Com base no cenário fragmentado que existe hoje em Bauru, seria preciso aumentar consideravelmente esse “leque” para que o acesso à cultura seja, de fato, possível em toda a cidade e para que haja incentivo aos diversos tipos de manifestação artística.

Na realidade digital, as mídias conseguem fazer o papel de palco, luz e cortina para alavancar expressões de arte

Segundo uma pesquisa de mapeamento que está em construção pelo NeoCriativa — Núcleo de Estudos e Observação em Economia Criativa, os dados ainda são parciais para afirmar que culturas subalternas da cidade estão ocupando espaços físicos.

Juarez Xavier é coordenador do projeto e afirma que “num nível avançado, se encontram os segmentos da juventude subalterna, negra e pobre, na apropriação de bens tecnológicos, como as redes sociais, para a luta pelos seus direitos”.

 

“A cidade pertence a quem? É preciso ocupar os espaços vagos. Ocupar e moldar o concreto da cidade com cultura” (Renato Rapnobre); SlamSubverso, competição de poesia (Foto: Reprodução/SlamSubverso)

 

O professor e pesquisador também observa que a forma pela qual acontece essa apropriação pode ser diversa: seja analógica, seja digital, é plural em suas plataformas e linguagens. “É o que mostra o mapeamento, efetiva, afetiva e em processo de ampliação constante”, completa.

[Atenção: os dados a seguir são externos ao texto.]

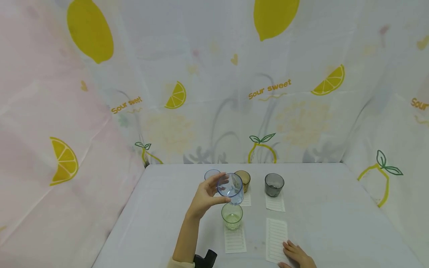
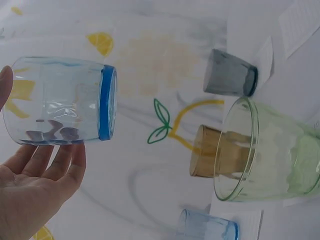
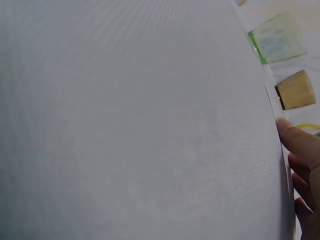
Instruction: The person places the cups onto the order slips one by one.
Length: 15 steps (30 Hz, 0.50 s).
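Note:
A blue-tinted clear glass [image 1: 234, 190] is gripped in my left hand [image 1: 205, 196], raised off the table over the far side of a green glass [image 1: 232, 217]. Thumb and fingers hold its sides in the left wrist view, where its thick blue base [image 2: 106, 102] shows. The green glass stands upright at the top end of a lined paper slip [image 1: 235, 241]. My right hand [image 1: 298, 256] rests on the table at the right edge of another lined slip [image 1: 276, 238], holding nothing. In the right wrist view its thumb [image 3: 295, 137] lies against the white tabletop [image 3: 150, 125].
Behind stand an amber glass [image 1: 246, 178], a grey glass [image 1: 274, 186] and a second blue glass [image 1: 210, 173], partly hidden by my left hand. Paper slips [image 1: 275, 204] lie by them. A lemon-print cloth [image 1: 214, 74] hangs behind the table.

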Available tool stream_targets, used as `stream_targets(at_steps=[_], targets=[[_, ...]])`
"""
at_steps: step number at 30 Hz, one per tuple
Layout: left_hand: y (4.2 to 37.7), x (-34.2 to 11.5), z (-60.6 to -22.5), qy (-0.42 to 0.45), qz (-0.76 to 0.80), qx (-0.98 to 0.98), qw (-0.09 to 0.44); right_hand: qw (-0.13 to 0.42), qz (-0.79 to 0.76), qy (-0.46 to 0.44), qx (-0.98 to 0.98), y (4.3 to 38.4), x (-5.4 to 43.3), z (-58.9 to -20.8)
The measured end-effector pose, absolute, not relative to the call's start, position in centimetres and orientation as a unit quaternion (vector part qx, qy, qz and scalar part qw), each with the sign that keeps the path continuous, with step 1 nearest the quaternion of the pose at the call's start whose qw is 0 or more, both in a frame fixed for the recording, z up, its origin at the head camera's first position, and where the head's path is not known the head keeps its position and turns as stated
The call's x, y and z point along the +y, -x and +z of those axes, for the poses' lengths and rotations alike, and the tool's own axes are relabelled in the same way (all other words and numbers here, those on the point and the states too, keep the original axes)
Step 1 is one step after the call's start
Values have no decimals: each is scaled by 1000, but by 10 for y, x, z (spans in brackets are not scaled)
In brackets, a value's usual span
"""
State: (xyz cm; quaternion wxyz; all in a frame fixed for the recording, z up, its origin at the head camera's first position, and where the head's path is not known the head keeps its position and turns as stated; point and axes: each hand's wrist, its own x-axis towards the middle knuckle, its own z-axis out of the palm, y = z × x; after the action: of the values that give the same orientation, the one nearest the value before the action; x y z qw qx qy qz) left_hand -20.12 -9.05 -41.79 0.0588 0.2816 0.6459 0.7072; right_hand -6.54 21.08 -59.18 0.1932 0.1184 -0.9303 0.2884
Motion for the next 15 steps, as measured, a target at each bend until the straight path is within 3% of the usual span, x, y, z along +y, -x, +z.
stream_targets(at_steps=[15], targets=[[187, -48, -437, -291, 707, 631, 129, 171, 307, -95, -932, 60, 210, -591]])
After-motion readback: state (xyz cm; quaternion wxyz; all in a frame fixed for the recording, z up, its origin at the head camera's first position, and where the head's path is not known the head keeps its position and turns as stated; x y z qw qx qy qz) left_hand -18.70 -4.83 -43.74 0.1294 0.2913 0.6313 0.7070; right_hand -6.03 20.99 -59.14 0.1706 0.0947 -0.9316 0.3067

Nos planos da Secretaria de Cultura está a mudança da realidade bauruense para tornar possível o amplo acesso às artes para toda população. Luiz Fonseca afirma pretender “levar às periferias da nossa cidade a arte de alguma forma. Pode ser arte em teatro, música, mas o mais importante é levar cursos, para atingir crianças e adolescentes”.

O secretário vê na iniciativa a oportunidade de jovens que moram em bairros periféricos considerarem a arte como profissão futura.

“E até esse lance de a gente ter que classificar as coisas, tipo cultura periférica, reflete a nossa sociedade estratificada, separada em classes. Tudo é um reflexo de como as coisas estão postas”, ressalta Renato RapNobre.

Esta é uma reportagem opinativa. A apuração e checagem das informações expressas seguem o rigor jornalístico orientado com base em uma hipótese elaborada pelo repórter.